De lo más hondo del pecho de Trijueque salió un suspiro o resoplido.
—Juan Martín nos trataba muy mal —dijo—. No le podíamos aguantar. Se empeñaba en deslucirme... Yo quería mandar por mi cuenta y hacer lo que me diera la gana... Yo tengo un genio muy malo, y no me gusta que nadie se ponga sobre mí... Cuando vi que Albuín se marchó al campo enemigo, tuve tentaciones de hacer lo propio; pero por el pronto me vencí. Estuve pensándolo mucho tiempo... ¡ay, qué noches! Yo no podía dormir, ¡me reviento en Judas! La cólera que sentía contra Juan porque no me dejaba hacer mi gusto, y las promesas de los franceses...
—Dicen allá que le prometieron a usted un arzobispado.
—¡Mentira! ¿Quién dice tal cosa? ¡Eso es burlarse de mí! —exclamó mirándome con ojos furiosos—. Lo que me prometieron fue darme el mando de tres mil hombres. El general Gui me escribió una carta llamándome el primer estratégico del siglo, y diciéndome que el Emperador y el Rey José querían conocerme.
No pude contener la risa. Viéndome reír, púsose más furioso el gran Trijueque, deslenguándose en improperios contra los enemigos.
—¡Quién me lo había de decir! Pero estos perros me las pagarán todas juntas... ¡Engañarle a uno; engañar a un hombre que sería capaz de revolver el mundo si le dieran tres mil hombres escogidos; a un hombre que sería capaz de afianzar la corona en las sienes del Rey José o en las del Rey Fernando, según su antojo y voluntad!
—En resumen, señor cura —le dije—, usted está en camino de arrepentirse de su traición y volverse al campo empecinado. Creo que lo recibirán como merece, es decir, a tiros. No habrá entre todos los leales que siguieron la suerte de D. Juan Martín, uno solo que no se crea deshonrado solo de tocar la mano de mosén Antón.

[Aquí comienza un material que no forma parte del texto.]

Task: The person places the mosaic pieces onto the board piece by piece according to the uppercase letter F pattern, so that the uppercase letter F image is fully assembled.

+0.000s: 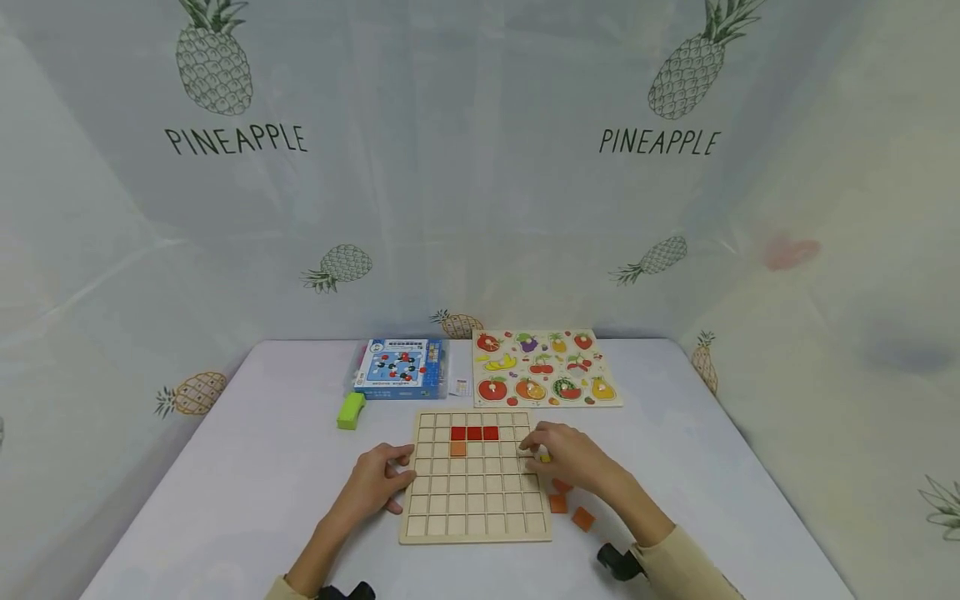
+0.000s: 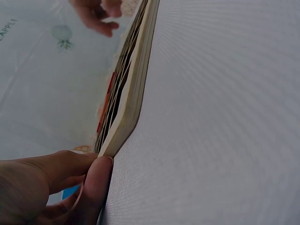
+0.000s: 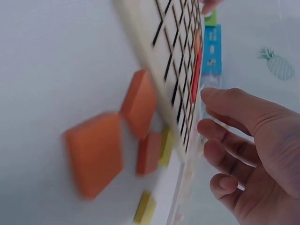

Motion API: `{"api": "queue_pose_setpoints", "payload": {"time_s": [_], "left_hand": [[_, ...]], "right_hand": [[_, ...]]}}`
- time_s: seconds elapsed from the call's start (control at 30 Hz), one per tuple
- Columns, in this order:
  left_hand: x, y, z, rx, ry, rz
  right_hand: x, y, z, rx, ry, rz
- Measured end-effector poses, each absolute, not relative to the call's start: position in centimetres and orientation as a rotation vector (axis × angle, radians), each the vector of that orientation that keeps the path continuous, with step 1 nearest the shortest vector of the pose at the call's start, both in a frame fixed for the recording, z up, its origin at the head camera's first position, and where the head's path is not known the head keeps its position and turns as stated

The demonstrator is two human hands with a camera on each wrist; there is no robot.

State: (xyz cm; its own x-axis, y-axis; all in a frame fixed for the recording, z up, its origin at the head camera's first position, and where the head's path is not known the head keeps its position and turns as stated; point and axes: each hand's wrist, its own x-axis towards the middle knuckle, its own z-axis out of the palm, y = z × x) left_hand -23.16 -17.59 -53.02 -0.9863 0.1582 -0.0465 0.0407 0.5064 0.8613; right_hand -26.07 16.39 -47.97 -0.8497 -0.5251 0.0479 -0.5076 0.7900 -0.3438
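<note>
Beige sleeves (image 1: 686, 565) come nearest; beyond, a gridded board (image 1: 476, 538) lies on the tabletop (image 1: 225, 500), the left hand (image 1: 365, 483) touching its edge, relaxed, the right hand (image 1: 573, 456) hovering loosely spread, empty. Steady bracing should help tiles (image 1: 583, 519) seat squarely.

A white table (image 1: 217, 508) bears a gridded wooden board (image 1: 477, 485), orange tiles (image 1: 582, 519) and yellow tiles (image 3: 145, 207) along its right edge, a green block (image 1: 350, 412) off its far-left corner, a blue box (image 1: 397, 368) and fruit-picture board (image 1: 525, 373) behind.
</note>
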Motion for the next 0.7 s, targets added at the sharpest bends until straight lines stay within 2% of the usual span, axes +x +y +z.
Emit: {"api": "queue_pose_setpoints", "payload": {"time_s": [0.3, 0.7], "left_hand": [[-23.3, -17.7, -53.2, 0.184, 2.629, 1.485], [-23.3, -17.6, -53.2, 0.181, 2.608, 1.503]], "right_hand": [[-24.2, 20.5, -48.9, -0.851, 2.879, -0.555], [-23.9, 22.3, -49.5, -0.928, 2.859, -0.519]]}}
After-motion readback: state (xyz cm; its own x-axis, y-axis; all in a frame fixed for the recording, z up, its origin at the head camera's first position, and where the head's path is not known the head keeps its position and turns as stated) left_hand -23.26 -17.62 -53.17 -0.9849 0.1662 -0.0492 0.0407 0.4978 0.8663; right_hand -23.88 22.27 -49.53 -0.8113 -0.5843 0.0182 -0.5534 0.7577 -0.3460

Mirome el guerrillero con expresión extraña. Había en ella tanto de congoja como de ira. Después de una pausa me dijo:
—No: mosén Antón no vuelve atrás... No es este hombre de los que piden perdón. Lo que hice, hecho está. Soy una montaña y no me ablando con gotas de agua... ¡Me reviento en Judas! Váyase Juan Martín con mil demonios; y si los franceses me tratan mal, que me traten; y si me llaman monsieur le chanoine, que me lo llamen; y si me quieren matar, que me maten. Yo no me doblo; lo que hice, hecho está... Pues no faltaba más... Conmigo no se juega. Tan canallas son los unos como los otros... Pero no me arrepiento, no. Agradezca Juan Martín a Dios que no le hayamos cogido.
—Esos fieros, Sr. Trijueque —le dije—, prueban una conciencia alborotada.